Greenland ice cores provide detailed records on the timing and magnitude of past mean-annual temperature change. However, GrIS mass loss occurs during the summer months58, and therefore summer (JJA) temperatures are more relevant than mean-annual temperatures when considering past margin positions. For the last 22 kyr Greenland ice core δ15N-based temperature reconstructions59 were merged with climate model simulations60,61,62 to generate Greenland-wide, seasonally resolving temperature reconstructions31. Supplementary Fig. 2a shows the reconstructed mean-annual (ANN), summer (JJA), and winter (DJF) temperatures at our study location (79oN, 20oW). Coupled ocean atmosphere GCM simulations are not available through MIS 3; therefore the same approach cannot be used to investigate summer temperatures during that time period. Instead, we rely on a multiple regression approach in which it is assumed that three key forcings dominate the Greenland temperature evolution: AMOC strength, greenhouse gas radiative forcing, and local orbital forcing. Summer temperature at the site (TJJA) is then given by:

$$T_{\mathrm{JJA}} = a_1 \times {\mathrm{AMOC}} + a_2 \times 5.35\ln \frac{{p_{{\mathrm{CO}}_2}}}{280} + a_3 \times {\mathrm{\Phi}}_{\mathrm{JJA}}^{79^\circ {\mathrm{N}}},$$
(1)

where AMOC denotes the estimated strength of the overturning in Sv, $$p_{{\mathrm{CO}}_2}$$ is the atmospheric CO2 dry mixing ratio in ppm, $${\mathrm{\Phi }}_{{\mathrm{JJA}}}^{79^\circ {\mathrm{N}}}$$is the average solar insolation at 79°N north during the months June, July, and August, and a1 through a3 are linear scaling coefficients. The CO2 mixing ratio is converted to radiative forcing using the approach by ref. 63, with a pre-industrial reference concentration of 280 ppm. All forcings are shown in Supplementary Figs. 2B-D. In reconstructing TJJA, we use a multi-ice core $$p_{{\mathrm{CO}}_2}$$ compilation64, and insolation values calculated following ref. 65. The AMOC strength is the most uncertain of the three forcings and is reconstructed as follows. We start from the Greenland Summit66,67 δ18O record (average of GRIP and GISP2 δ18O records) corrected for mean ocean δ18O68, and convert it to site (mean annual) temperature using an effective isotope sensitivity of α = 0.29 ‰ K−159. Using the logic underlying Eq. 1, we remove the effect of CO2 forcing (b2 = 3.05 Km2 W−1) and insolation (b3 = 0.0481 Km2 W−1 sensitivity to local summer insolation) from the GISP2 temperatures, where the stated (annual mean) sensitivities were obtained from the single-forcing deglacial GCM simulations of ref. 61, in which greenhouse gas and orbital forcings were applied separately. It is then assumed that remaining temperature variability is due solely to AMOC variability, which we estimate using a sensitivity (mean annual) of b1 = 1.07 ± 0.25 K Sv−1, which optimizes the correlation to the reconstruction by ref. 31, as shown in Supplementary Fig. 2B. The NEGIS MIS 3 summer temperature anomaly is then estimated with Eq. 1 using coefficients a1 = 0.238 ± 0.1 K Sv−1, a2 = 3.76 ± 1.5 Km2 W−1, and a3 = 0.137 ± 0.03 Km2 W−1; these coefficients are found using multiple regression analysis on the 0-22ka NEGIS JJA reconstruction; the coefficients are in good agreement with those found from the single-forcing coupled GCM experiments of ref. 61. The MIS 3 JJA reconstruction is shown in Supplementary Fig. 2e, together with an uncertainty envelope that was found by adding all stated uncertainties in quadrature.

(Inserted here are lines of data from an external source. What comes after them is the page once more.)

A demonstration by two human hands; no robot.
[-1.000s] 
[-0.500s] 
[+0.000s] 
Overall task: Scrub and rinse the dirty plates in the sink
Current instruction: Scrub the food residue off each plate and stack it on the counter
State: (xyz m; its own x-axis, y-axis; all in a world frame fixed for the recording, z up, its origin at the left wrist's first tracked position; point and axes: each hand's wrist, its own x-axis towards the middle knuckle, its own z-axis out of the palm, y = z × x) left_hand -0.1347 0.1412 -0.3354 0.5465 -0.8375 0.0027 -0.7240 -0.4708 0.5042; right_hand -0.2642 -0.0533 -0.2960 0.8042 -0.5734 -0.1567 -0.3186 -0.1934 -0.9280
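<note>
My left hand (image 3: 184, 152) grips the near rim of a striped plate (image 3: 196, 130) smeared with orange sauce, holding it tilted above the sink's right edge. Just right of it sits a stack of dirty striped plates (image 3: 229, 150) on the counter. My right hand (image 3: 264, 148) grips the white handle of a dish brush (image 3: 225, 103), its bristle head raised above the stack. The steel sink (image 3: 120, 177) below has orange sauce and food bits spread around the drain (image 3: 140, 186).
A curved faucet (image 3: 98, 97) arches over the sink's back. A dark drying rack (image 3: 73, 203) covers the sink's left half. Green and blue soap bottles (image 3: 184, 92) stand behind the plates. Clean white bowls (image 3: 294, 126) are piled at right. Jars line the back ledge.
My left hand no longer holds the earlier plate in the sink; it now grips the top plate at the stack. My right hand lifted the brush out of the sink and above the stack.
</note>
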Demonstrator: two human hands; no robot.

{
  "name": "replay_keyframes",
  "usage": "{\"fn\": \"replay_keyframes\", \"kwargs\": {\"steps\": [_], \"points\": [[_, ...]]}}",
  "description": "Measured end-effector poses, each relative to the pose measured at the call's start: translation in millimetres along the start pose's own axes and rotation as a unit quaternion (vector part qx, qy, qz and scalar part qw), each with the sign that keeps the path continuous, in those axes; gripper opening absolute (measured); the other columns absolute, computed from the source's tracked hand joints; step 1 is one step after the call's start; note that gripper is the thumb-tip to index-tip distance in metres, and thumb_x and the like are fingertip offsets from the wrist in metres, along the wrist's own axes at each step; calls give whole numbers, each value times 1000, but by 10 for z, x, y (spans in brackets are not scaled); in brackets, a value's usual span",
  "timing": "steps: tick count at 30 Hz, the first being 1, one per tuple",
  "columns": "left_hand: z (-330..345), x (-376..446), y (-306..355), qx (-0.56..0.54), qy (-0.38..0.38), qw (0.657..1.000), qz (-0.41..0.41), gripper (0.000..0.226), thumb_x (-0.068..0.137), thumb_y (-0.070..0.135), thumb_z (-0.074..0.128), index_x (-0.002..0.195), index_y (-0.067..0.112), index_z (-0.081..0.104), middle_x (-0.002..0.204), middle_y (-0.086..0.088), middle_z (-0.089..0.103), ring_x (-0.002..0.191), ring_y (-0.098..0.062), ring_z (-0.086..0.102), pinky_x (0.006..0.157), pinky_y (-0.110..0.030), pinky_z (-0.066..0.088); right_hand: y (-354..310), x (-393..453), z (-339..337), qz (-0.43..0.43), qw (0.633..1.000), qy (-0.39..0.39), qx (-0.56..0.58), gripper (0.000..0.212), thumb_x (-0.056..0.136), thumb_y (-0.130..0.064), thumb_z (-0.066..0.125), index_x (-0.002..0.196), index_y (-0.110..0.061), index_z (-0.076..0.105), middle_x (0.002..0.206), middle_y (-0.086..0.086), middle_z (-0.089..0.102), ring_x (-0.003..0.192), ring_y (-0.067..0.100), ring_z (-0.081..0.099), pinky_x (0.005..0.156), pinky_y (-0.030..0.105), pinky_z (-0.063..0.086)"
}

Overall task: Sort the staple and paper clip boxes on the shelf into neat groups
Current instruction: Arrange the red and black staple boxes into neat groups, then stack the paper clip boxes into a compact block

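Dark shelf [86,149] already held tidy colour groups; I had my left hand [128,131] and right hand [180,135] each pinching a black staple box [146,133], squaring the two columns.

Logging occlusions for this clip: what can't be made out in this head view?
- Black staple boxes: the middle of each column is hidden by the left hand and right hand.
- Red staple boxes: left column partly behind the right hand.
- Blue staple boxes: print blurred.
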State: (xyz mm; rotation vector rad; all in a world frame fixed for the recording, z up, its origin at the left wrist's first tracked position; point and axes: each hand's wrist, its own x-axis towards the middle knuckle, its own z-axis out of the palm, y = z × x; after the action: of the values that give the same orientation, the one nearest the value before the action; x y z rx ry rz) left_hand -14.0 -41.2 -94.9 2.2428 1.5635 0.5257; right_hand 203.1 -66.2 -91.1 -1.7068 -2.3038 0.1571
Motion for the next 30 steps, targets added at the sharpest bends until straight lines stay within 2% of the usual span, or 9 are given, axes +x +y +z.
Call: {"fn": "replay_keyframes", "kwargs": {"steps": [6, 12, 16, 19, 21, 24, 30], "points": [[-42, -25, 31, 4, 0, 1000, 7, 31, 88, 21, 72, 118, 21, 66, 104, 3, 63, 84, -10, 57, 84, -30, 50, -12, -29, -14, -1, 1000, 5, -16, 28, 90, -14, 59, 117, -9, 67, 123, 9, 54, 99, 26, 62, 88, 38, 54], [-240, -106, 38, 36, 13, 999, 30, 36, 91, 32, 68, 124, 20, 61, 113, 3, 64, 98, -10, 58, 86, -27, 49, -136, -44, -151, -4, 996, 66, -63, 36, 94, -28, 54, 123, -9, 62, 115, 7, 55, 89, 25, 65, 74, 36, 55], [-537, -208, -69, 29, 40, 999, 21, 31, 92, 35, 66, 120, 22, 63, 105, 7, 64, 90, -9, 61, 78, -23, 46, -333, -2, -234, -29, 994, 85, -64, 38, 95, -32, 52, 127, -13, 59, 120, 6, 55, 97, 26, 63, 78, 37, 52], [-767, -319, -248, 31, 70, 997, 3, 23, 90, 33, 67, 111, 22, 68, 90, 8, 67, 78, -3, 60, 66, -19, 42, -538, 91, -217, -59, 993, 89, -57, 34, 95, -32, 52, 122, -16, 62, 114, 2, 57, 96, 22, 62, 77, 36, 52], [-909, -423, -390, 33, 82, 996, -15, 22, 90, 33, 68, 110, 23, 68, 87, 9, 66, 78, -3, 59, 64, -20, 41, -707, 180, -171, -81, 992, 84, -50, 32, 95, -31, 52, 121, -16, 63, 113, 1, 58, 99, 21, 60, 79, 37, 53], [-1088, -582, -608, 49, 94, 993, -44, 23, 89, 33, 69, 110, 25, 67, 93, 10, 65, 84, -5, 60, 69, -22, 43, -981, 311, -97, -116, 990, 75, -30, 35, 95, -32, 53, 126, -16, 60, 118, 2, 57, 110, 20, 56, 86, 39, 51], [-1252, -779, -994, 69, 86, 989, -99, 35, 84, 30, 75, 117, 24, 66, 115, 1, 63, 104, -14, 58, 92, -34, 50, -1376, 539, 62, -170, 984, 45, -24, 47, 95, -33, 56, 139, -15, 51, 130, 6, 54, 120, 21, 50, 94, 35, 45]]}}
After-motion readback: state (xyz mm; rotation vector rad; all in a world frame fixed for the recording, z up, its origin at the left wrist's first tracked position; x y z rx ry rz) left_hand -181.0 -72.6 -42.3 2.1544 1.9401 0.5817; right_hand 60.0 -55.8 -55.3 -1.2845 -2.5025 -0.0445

We want to emphasize the large uncertainty inherent in trying to reconstruct both the AMOC and NEGIS summer temperature based on regression techniques—the resulting values should be considered an order-of-magnitude estimate.

### Data availability

The data that support the findings of this study are available in the supplementary information or it can be acquired from the corresponding author on request.